In my last blog post, we learned about what machine learning is, when to use it, some business applications, and a few handy checklists on defining your machine learning problem and steps to solving it.

From here on we’re going to move away from high-level understanding and move into some of the math behind the magic that makes these methods work. For this post, we’re going to be looking into one of the simpler but powerful methods of machine learning: Reinforcement Learning (RL).
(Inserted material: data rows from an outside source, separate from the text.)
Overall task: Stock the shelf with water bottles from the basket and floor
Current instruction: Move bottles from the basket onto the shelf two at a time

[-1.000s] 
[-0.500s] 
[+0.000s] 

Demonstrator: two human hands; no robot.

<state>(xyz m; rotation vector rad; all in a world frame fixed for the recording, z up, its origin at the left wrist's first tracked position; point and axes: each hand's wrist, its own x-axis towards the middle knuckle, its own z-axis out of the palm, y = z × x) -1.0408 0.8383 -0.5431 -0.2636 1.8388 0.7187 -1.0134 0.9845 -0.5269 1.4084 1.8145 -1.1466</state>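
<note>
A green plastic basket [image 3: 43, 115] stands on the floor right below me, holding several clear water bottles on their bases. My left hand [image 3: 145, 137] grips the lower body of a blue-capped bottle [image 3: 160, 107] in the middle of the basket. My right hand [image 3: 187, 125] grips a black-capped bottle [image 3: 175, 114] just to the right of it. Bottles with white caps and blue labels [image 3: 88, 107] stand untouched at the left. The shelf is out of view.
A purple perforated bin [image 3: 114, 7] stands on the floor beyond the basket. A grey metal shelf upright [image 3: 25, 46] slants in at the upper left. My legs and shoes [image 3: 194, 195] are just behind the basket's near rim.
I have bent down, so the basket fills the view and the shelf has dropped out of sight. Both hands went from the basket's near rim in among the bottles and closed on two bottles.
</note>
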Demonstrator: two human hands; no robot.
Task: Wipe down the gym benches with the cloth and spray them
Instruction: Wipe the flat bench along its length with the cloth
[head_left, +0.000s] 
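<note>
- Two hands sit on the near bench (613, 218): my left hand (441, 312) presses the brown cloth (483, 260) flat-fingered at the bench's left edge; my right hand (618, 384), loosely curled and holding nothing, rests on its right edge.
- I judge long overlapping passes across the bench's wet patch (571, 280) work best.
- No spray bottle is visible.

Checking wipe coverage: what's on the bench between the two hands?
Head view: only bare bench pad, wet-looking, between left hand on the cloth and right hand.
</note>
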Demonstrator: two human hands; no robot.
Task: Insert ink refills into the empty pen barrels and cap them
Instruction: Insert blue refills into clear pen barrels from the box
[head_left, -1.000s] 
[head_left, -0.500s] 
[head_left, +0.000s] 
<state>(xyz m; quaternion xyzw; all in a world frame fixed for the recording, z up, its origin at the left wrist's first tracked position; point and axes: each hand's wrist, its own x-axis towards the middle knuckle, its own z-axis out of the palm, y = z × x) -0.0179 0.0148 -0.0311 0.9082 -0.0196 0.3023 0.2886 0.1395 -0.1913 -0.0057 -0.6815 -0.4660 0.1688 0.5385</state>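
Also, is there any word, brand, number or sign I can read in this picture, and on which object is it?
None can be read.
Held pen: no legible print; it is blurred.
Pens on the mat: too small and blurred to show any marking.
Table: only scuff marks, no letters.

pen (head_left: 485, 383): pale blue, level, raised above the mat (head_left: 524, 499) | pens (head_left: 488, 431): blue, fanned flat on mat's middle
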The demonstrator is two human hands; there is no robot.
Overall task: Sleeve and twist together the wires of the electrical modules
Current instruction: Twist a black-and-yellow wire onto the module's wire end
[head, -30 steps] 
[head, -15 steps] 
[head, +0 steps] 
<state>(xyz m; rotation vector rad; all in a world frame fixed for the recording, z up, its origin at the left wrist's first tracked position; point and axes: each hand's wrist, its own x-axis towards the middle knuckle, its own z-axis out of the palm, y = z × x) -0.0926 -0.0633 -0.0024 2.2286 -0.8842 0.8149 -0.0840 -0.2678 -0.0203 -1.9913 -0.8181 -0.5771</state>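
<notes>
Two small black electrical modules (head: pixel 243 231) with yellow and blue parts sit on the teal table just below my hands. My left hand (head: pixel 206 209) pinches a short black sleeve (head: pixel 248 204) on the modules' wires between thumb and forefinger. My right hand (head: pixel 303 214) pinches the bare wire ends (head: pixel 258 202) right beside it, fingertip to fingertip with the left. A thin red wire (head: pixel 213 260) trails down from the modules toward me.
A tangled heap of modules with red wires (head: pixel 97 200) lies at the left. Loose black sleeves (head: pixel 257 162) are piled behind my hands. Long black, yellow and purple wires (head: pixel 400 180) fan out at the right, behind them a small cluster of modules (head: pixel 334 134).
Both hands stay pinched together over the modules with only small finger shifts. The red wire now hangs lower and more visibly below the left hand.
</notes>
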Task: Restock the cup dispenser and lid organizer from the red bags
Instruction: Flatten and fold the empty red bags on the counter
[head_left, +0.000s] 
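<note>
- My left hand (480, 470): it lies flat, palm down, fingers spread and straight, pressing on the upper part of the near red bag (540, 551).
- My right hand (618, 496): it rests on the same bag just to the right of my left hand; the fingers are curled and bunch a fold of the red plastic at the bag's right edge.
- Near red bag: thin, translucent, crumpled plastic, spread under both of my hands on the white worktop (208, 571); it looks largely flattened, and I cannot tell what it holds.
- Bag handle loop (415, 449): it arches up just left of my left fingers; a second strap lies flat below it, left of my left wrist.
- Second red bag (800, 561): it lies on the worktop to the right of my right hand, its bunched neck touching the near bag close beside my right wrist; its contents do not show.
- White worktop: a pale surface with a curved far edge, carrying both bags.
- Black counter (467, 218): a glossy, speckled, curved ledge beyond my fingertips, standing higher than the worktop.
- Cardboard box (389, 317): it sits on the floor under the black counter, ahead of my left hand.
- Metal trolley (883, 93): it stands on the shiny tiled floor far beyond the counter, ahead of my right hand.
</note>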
As a quick recap, we’ve learned that machine learning is at core function approximation, or the art of making an educated guess. Essentially, you have a problem too complicated, such as guessing what the weather will be tomorrow, to know for 100% certainty what the answer is. Using all your knowledge of the weather, its history, the time of year, today’s weather, meteorologist predictions, etc. you make your best guess about whether you’re going to wear your new fleece sweater to work the next day. Machine learning attempts to use all of that experience you use to make your prediction to make predictions of its own computationally.

Reinforcement Learning, if I had to distill into a single sentence, asks the question: “What action should I take to maximize my reward”? We can use humans’ best friend as a good example here. To teach a dog to sit, you say “sit”, maybe use a gesture, and award the dog a treat when it does what you’ve asked. The dog takes the best action (sitting) to maximize its reward (a treat), and you, the owner, reinforce its good behaviour using that treat. As you may have guessed from this example, in Reinforcement Learning, the algorithm is the dog trying to maximize the reward, and you’re the owner reinforcing the good behaviour. The difference here is, with a dog, a treat is clearly the reward, but with an algorithm, you have to define the reward based on the problem at hand.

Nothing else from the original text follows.